Private Eye has traditionally lagged other magazines in adopting new typesetting and printing technologies. At the start, it was laid out with scissors and paste and typed on three IBM Electric typewriters in italics, pica and elite typewriter fonts, lending an amateurish look to the pages. For some years after layout tools became available the magazine retained this technique to maintain its look, although the three older typewriters were replaced with an IBM composer. Today the magazine is still predominantly in black and white (though the cover and some cartoons inside appear in colour) and there is more text and less white space than is typical for a modern magazine. Much of the text is printed in the standard Times New Roman font. The former "Colour Section" was printed in black and white like the rest of the magazine: only the content was colourful.

==Notable columns==
A series of parody columns referring to the Prime Minister of the day has been a long-term feature of Private Eye. While satirical, during the 1980s, Ingrams and John Wells wrote an affectionate series of fictional letters from Denis Thatcher to Bill Deedes in the Dear Bill column, mocking Thatcher as an amiable, golf-playing drunk. The column was collected in a series of books and became a stage play ("Anyone for Denis?") in which Wells played the fictional Denis, a character now inextricably "blurred with the real historical figure", according to Ingrams.

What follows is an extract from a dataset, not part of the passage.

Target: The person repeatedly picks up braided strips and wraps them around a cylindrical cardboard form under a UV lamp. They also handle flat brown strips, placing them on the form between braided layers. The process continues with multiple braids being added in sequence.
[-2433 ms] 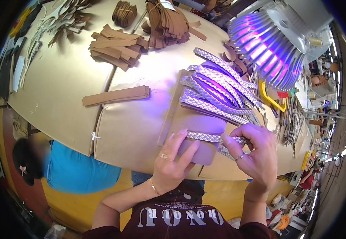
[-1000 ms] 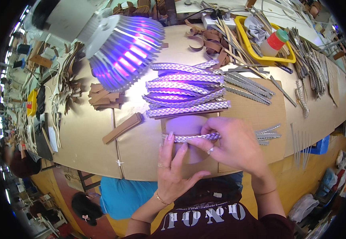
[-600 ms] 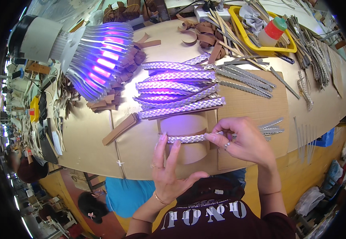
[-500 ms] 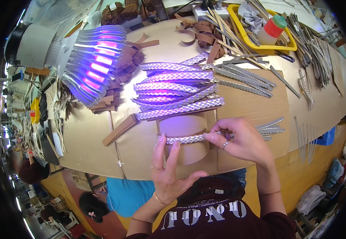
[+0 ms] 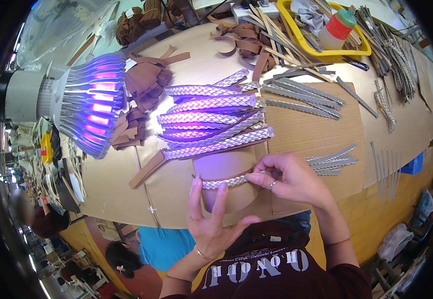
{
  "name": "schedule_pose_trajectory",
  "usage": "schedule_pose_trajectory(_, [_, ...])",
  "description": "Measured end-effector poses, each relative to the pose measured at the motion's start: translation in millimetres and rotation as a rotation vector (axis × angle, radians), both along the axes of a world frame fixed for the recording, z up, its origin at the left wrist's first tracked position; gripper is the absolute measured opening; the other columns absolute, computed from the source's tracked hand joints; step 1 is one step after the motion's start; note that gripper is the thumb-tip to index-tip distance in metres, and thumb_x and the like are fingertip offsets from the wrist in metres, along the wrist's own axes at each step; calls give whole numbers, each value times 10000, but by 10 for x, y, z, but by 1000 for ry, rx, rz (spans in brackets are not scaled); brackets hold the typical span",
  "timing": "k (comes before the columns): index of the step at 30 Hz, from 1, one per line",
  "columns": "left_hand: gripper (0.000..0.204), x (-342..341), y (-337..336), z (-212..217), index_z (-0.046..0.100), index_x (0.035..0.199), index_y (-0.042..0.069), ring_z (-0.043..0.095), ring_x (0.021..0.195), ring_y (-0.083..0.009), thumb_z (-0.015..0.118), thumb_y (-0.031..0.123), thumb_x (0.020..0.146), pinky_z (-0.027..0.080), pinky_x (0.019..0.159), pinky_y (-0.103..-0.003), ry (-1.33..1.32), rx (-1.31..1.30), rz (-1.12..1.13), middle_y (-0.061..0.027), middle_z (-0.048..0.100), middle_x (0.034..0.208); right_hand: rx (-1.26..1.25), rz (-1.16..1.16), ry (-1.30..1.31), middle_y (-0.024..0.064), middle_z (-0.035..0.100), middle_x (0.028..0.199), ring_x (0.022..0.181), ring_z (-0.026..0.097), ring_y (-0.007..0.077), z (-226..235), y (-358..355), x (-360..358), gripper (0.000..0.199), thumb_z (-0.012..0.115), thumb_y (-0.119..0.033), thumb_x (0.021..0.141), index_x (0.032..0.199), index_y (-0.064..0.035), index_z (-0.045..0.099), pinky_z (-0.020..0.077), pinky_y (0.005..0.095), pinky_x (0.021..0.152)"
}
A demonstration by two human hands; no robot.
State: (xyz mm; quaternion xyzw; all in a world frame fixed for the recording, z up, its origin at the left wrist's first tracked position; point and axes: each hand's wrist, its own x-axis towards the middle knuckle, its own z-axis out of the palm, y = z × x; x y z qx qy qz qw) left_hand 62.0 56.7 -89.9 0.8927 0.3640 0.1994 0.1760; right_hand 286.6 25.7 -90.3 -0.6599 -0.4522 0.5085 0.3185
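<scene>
A short silvery braided strip (image 5: 230,182) with a brown strap behind it lies across a tan curved form (image 5: 229,199) near the table's front edge. Two outstretched fingertips of my left hand (image 5: 207,233) rest on the strip's left end, the thumb held apart. At its right end, the thumb and index finger of my right hand (image 5: 296,180) pinch the strip. Just beyond the form is a stack of similar braided straps (image 5: 216,124), lit purple on the left. Brown strap ends (image 5: 147,169) stick out from the stack's lower left.
A large lamp (image 5: 89,104) glows purple at the left, beside piled brown strips (image 5: 146,82). Cardboard (image 5: 321,139) bears grey braided strips (image 5: 333,160). A yellow tray (image 5: 363,51) with a bottle (image 5: 337,30) stands far right. Another person in blue (image 5: 169,244) is beyond the front edge.
The whole view has shifted slightly, with the lamp now farther left. Both hands keep their places on the strip, which tilts a little more, its right end higher.
</scene>
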Motion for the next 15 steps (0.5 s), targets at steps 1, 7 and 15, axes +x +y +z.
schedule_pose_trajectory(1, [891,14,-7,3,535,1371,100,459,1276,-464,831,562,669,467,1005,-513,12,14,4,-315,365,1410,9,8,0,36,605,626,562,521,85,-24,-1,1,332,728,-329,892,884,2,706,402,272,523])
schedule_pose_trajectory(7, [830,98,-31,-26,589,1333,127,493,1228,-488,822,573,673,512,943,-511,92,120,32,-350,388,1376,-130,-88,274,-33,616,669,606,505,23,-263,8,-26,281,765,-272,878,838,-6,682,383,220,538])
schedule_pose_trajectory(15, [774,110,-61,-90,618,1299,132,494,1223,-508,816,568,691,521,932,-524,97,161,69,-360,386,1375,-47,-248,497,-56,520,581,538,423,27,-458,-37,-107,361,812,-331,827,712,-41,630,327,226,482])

In The Back is an investigative journalism section notably associated with journalist Paul Foot (the Eye has always published its investigative journalism at the back of the magazine). Private Eye was one of the journalistic organisations involved in sifting and analysing the Paradise Papers, and this commentary appears in In the Back.

Nooks and Corners (originally Nooks and Corners of the New Barbarism), an architectural column severely critical of architectural vandalism and "barbarism", notably modernism and brutalism, was originally founded by John Betjeman in 1971 (his first article attacked a building praised by his enemy Nikolaus Pevsner) and carried on by his daughter Candida Lycett Green. For four decades beginning in 1978, it was edited by Gavin Stamp under the pseudonym Piloti. The column notably features a discussion of the state of public architecture and especially the preservation (or otherwise) of Britain's architectural heritage.

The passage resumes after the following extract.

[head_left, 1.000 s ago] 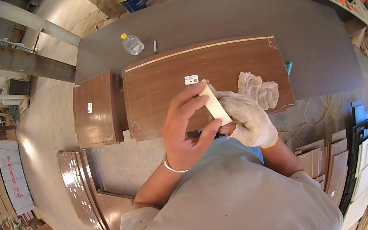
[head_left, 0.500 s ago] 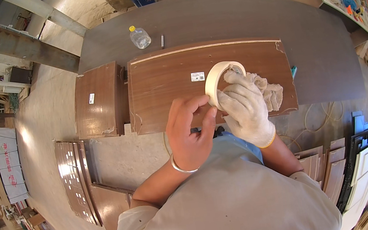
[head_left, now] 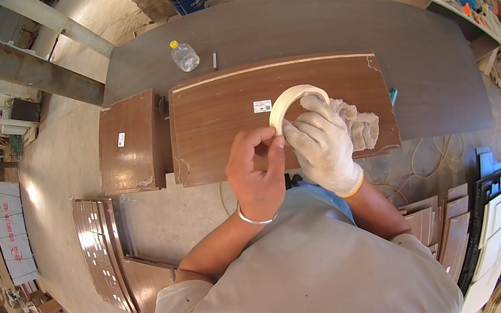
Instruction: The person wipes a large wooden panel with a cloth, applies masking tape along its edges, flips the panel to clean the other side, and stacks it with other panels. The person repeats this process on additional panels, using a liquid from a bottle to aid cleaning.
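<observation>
A cream roll of masking tape [head_left: 284, 102] is held up over a brown wood panel [head_left: 213, 129]. My right hand [head_left: 327, 151], in a white knitted glove, grips the roll from its right side. My bare left hand [head_left: 256, 178], with a bracelet at the wrist, pinches the roll's lower left edge between thumb and finger. Whether a loose tape end is in that pinch cannot be made out. Just beyond the gloved hand, a crumpled beige rag [head_left: 362, 127] lies on the panel. A white label [head_left: 262, 106] is stuck on the panel left of the roll.
Another stack of brown panels [head_left: 128, 149] sits to the left. Behind, a dark table [head_left: 308, 23] carries a clear bottle with yellow cap [head_left: 185, 57] and a thin light stick [head_left: 214, 62]. Boards [head_left: 491, 230] lean at the right, and a hose [head_left: 440, 156] lies on the floor.
My left fingers have closed from a looser hold into a pinch at the tape roll's edge. The whole view has shifted slightly.
</observation>
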Demonstrator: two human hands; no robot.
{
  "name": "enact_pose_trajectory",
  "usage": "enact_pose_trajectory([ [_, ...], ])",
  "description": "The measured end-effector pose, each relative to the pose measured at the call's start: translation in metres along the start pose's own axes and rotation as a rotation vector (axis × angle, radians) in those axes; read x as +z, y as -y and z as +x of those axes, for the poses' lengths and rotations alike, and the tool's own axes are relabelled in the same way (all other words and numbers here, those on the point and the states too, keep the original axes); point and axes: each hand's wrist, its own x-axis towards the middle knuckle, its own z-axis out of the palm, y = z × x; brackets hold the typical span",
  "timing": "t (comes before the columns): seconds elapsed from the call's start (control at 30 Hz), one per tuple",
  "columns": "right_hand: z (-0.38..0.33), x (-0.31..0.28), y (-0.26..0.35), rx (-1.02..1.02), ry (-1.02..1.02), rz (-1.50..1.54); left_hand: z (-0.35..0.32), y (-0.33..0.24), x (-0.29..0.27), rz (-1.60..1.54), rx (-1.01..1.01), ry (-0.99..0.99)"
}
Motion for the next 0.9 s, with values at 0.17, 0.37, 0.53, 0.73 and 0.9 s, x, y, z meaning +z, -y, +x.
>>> enact_pose_trajectory([
  [0.17,-0.006,0.003,0.001,0.035,-0.011,0.066,-0.005,0.005,-0.001,-0.105,-0.016,0.001],
  [0.37,-0.007,0.000,0.003,0.051,0.009,0.089,-0.007,0.001,-0.009,-0.083,-0.118,0.012],
  [0.53,-0.007,0.002,0.003,0.040,0.095,0.086,-0.002,-0.003,-0.015,0.041,-0.105,0.057],
  [0.73,-0.011,0.008,0.001,-0.015,0.127,0.088,-0.001,0.001,-0.021,0.098,-0.208,0.073],
  [0.9,-0.017,0.015,0.000,0.049,0.215,0.275,-0.003,0.014,-0.026,0.126,-0.166,0.099],
])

Street of Shame is a column addressing journalistic misconduct and excesses, hypocrisy, and undue influence by proprietors and editors, mostly sourced from tipoffs—it sometimes serves as a venue for the settling of scores within the trade, and is a source of friction with editors. This work formed the basis of much of Ian Hislop's testimony to the Leveson Inquiry, and Leveson was complimentary about the magazine and the column. The term street of shame is a reference to Fleet Street, the former centre of British journalism, and has become synonymous with it.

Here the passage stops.